PROBLEM DETAILS. Return all of the material, keeping each line exactly as it is.

SUPPLIED MATERIAL.

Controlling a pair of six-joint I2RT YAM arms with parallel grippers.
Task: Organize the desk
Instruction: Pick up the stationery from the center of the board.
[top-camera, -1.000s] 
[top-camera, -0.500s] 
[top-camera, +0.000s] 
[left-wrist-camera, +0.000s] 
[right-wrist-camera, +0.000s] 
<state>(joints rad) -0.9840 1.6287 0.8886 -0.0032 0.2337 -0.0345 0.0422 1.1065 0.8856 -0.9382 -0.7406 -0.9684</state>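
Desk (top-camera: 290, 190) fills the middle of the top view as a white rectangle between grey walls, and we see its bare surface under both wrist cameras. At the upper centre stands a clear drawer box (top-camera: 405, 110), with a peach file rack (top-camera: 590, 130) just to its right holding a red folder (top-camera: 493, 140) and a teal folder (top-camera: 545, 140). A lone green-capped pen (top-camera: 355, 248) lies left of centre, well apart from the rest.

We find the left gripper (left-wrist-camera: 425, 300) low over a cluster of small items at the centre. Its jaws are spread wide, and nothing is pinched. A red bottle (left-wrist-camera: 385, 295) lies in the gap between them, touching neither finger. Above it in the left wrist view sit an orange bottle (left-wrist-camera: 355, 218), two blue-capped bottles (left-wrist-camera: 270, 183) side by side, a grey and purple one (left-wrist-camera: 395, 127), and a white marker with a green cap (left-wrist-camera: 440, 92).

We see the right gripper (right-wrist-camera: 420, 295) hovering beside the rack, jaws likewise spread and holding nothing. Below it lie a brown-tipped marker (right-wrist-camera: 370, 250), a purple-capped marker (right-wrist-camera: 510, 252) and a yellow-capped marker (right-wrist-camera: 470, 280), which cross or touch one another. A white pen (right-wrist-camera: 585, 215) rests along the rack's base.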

TASK OUTPUT.
Controlling a pair of six-joint I2RT YAM arms with parallel grippers.
Task: Organize the desk
Instruction: Pick up the stationery from the center of the board.
[top-camera, -1.000s] 
[top-camera, -0.500s] 
[top-camera, +0.000s] 
[left-wrist-camera, +0.000s] 
[right-wrist-camera, +0.000s] 
<state>(joints rad) -0.9840 1.6287 0.8886 -0.0032 0.2337 -0.0345 0.0422 1.1065 0.8856 -0.9382 -0.7406 -0.9684</state>
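Desk (top-camera: 290, 190) fills the middle of the top view as a white rectangle between grey walls, and we see its bare surface under both wrist cameras. At the upper centre stands a clear drawer box (top-camera: 405, 110), with a peach file rack (top-camera: 590, 130) just to its right holding a red folder (top-camera: 493, 140) and a teal folder (top-camera: 545, 140). A lone green-capped pen (top-camera: 355, 248) lies left of centre, well apart from the rest.

We find the left gripper (left-wrist-camera: 425, 300) low over a cluster of small items at the centre. Its jaws are spread wide, and nothing is pinched. A red bottle (left-wrist-camera: 385, 295) lies in the gap between them, touching neither finger. Above it in the left wrist view sit an orange bottle (left-wrist-camera: 355, 218), two blue-capped bottles (left-wrist-camera: 270, 183) side by side, a grey and purple one (left-wrist-camera: 395, 127), and a white marker with a green cap (left-wrist-camera: 440, 92).

We see the right gripper (right-wrist-camera: 420, 295) hovering beside the rack, jaws likewise spread and holding nothing. Below it lie a brown-tipped marker (right-wrist-camera: 370, 250), a purple-capped marker (right-wrist-camera: 510, 252) and a yellow-capped marker (right-wrist-camera: 470, 280), which cross or touch one another. A white pen (right-wrist-camera: 585, 215) rests along the rack's base.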

The reply to this exercise is complete.